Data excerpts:
○ ○ ○
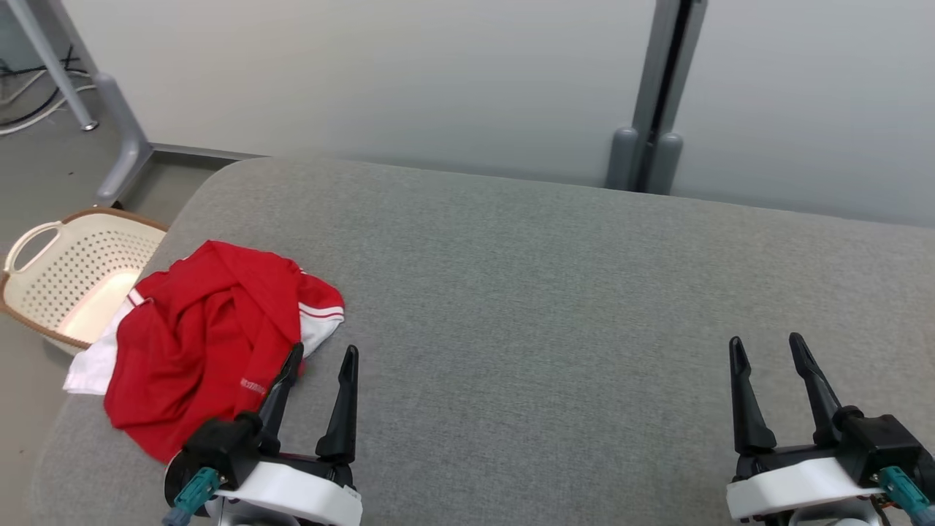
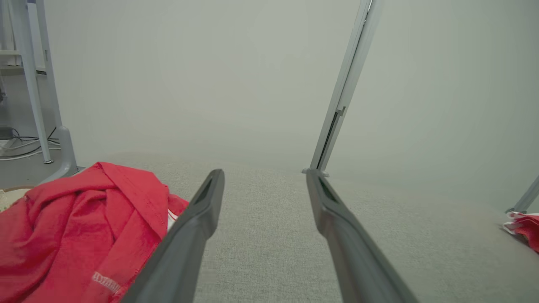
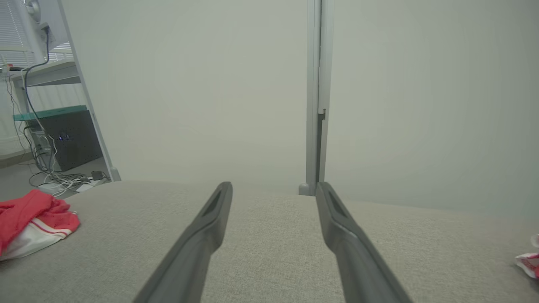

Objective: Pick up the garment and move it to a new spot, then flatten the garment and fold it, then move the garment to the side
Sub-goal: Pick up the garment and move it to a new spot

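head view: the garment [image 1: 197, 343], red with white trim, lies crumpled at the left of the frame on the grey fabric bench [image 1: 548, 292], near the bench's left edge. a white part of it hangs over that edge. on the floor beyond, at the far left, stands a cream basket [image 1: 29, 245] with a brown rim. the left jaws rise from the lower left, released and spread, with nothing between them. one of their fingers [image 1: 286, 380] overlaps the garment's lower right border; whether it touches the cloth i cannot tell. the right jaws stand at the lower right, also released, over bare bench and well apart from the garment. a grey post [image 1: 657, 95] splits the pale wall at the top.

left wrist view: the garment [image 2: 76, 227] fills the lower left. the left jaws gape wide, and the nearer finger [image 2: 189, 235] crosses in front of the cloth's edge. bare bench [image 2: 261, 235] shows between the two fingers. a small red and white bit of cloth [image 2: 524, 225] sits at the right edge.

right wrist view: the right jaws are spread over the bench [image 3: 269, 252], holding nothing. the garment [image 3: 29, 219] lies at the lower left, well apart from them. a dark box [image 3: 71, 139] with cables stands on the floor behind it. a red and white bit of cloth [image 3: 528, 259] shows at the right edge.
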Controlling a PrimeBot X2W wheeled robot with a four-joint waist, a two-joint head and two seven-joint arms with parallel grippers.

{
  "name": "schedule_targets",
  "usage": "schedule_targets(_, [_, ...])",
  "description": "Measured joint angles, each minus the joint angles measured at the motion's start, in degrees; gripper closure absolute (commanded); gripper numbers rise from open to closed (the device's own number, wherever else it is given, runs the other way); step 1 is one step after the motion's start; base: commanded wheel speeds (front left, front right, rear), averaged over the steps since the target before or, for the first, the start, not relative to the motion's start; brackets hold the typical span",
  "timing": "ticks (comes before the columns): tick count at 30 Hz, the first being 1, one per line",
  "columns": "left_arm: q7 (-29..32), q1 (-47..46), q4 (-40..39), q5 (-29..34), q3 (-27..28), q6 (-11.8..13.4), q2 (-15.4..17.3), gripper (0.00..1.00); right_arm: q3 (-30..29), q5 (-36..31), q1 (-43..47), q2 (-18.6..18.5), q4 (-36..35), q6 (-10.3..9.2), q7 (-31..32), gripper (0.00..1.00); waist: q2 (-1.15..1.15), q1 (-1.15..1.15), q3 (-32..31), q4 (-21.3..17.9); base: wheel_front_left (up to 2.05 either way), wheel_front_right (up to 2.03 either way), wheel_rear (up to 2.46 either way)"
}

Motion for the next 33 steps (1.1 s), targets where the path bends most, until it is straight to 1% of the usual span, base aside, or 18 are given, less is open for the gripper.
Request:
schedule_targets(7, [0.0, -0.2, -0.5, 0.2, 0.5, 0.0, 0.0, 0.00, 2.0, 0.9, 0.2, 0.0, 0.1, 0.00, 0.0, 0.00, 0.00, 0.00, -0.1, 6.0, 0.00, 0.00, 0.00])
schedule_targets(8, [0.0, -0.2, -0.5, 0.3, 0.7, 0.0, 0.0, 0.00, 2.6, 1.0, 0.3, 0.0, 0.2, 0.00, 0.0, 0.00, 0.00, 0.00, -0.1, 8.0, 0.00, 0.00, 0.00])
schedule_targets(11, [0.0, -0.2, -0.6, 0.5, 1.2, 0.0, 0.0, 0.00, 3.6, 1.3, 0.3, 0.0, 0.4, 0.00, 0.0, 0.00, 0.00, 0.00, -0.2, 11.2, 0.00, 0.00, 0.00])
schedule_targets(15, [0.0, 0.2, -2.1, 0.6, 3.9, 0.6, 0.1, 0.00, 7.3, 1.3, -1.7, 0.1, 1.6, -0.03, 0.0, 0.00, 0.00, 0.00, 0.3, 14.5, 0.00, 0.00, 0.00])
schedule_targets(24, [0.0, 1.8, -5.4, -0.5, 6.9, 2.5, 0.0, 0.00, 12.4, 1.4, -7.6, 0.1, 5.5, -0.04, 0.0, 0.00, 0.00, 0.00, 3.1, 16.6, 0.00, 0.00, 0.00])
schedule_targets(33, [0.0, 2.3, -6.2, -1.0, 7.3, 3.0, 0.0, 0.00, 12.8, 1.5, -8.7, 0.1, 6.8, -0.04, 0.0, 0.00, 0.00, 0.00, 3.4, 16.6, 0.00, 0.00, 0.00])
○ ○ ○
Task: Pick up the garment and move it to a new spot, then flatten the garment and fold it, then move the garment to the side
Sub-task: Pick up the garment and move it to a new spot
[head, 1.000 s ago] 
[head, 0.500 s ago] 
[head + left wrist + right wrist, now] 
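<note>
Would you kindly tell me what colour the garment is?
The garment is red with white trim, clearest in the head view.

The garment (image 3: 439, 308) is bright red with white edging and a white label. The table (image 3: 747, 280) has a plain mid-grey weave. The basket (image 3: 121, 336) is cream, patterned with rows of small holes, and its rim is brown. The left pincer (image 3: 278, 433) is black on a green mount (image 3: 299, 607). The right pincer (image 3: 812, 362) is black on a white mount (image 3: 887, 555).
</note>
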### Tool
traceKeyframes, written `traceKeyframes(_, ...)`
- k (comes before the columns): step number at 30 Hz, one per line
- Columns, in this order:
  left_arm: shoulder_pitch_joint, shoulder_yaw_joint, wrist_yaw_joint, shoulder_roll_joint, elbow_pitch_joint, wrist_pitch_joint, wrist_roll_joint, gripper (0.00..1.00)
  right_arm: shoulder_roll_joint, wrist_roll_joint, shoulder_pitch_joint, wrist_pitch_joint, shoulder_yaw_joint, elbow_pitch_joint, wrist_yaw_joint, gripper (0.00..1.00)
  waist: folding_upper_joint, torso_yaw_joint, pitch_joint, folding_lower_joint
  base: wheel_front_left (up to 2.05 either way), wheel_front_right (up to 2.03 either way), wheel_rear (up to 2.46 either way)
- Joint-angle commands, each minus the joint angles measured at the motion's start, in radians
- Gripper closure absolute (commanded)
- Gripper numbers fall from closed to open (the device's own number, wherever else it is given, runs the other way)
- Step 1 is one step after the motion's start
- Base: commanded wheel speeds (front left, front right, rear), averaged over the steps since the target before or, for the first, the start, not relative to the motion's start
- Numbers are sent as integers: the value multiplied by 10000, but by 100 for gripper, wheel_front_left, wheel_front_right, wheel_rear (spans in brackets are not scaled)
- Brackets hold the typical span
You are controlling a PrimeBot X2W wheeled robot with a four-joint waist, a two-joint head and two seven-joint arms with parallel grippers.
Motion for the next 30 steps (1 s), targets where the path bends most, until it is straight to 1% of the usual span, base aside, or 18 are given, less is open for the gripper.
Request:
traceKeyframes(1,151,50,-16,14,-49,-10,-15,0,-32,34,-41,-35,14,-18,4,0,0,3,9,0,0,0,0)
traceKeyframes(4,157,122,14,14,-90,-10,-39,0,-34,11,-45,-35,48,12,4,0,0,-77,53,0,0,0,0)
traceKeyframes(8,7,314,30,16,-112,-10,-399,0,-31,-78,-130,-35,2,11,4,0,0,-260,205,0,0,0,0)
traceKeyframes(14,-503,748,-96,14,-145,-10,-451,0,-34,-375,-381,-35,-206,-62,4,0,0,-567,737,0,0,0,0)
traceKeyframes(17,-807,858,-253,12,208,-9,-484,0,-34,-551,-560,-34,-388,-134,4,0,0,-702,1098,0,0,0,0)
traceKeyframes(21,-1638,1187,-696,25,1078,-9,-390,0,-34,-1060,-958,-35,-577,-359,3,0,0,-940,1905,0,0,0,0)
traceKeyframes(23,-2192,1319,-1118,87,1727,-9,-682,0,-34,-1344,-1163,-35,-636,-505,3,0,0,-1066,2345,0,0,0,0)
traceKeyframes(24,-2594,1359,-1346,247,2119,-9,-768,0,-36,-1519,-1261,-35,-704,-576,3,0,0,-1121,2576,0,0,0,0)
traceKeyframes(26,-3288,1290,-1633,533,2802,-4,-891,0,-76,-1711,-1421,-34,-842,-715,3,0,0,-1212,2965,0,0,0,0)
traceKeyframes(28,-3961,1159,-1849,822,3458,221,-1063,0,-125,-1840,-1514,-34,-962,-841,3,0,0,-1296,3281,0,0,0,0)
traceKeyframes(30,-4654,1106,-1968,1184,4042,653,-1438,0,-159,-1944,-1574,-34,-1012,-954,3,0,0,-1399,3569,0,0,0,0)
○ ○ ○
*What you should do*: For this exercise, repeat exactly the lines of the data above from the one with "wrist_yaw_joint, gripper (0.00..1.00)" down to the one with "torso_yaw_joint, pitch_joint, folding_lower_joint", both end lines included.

*Completed exercise*:
  right_arm: shoulder_roll_joint, wrist_roll_joint, shoulder_pitch_joint, wrist_pitch_joint, shoulder_yaw_joint, elbow_pitch_joint, wrist_yaw_joint, gripper (0.00..1.00)
  waist: folding_upper_joint, torso_yaw_joint, pitch_joint, folding_lower_joint

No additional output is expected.